━━━━━ Collected material ━━━━━

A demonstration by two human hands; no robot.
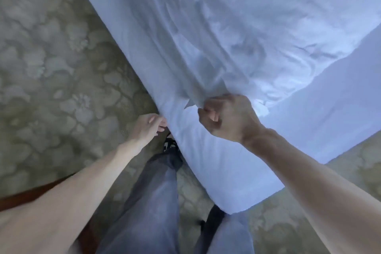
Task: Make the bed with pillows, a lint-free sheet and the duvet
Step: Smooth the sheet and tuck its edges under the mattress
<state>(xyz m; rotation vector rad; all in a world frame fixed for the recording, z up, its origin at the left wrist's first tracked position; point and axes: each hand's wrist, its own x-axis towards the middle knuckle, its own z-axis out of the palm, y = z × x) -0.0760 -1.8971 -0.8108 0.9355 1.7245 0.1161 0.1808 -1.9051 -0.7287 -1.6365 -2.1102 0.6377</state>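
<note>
1. Progress, as I judge it: the smooth white fitted sheet point(216, 163) already covers the mattress. It lies flat over the near corner of the bed point(237, 202) and down its side, so that step looks done.
2. The crumpled white duvet point(257, 27), or what seems to be it, is on the bed but not spread. It lies bunched and deeply creased across the upper part of the bed, leaving a bare strip of sheet on the right and at the near corner.
3. The right hand point(224, 118) is clenched round a gathered corner of the duvet, just above the sheet near the bed's corner.
4. The left hand point(147, 128) has its fingers curled at the hanging side of the sheet and touching it. Whether it pinches the cloth I cannot tell.
5. Still left, by my reading: drawing the duvet square to the edges, smoothing its folds and setting the pillows, none of which are in view.
6. The duvet looks thin, soft and limp, and its folds run toward the gripped corner.
7. Around the bed lies an olive carpet with a pale floral pattern point(51, 57). The person's grey trousers point(148, 202) stand close against the corner.
</note>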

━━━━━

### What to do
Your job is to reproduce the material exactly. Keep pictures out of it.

### Result of this exercise
A demonstration by two human hands; no robot.
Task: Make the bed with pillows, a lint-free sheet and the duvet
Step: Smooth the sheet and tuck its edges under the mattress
<state>(xyz m; rotation vector rad; all in a world frame fixed for the recording, z up, its origin at the left wrist's first tracked position; point and axes: each hand's wrist, its own x-axis towards the middle knuckle, its own z-axis out of the palm, y = z × x) -0.0760 -1.8971 -0.8108 0.9355 1.7245 0.1161 0.1808 -1.9051 -0.7287 -1.6365 -2.1102 0.6377</state>
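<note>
1. Progress, as I judge it: the smooth white fitted sheet point(216, 163) already covers the mattress. It lies flat over the near corner of the bed point(237, 202) and down its side, so that step looks done.
2. The crumpled white duvet point(257, 27), or what seems to be it, is on the bed but not spread. It lies bunched and deeply creased across the upper part of the bed, leaving a bare strip of sheet on the right and at the near corner.
3. The right hand point(224, 118) is clenched round a gathered corner of the duvet, just above the sheet near the bed's corner.
4. The left hand point(147, 128) has its fingers curled at the hanging side of the sheet and touching it. Whether it pinches the cloth I cannot tell.
5. Still left, by my reading: drawing the duvet square to the edges, smoothing its folds and setting the pillows, none of which are in view.
6. The duvet looks thin, soft and limp, and its folds run toward the gripped corner.
7. Around the bed lies an olive carpet with a pale floral pattern point(51, 57). The person's grey trousers point(148, 202) stand close against the corner.
</note>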

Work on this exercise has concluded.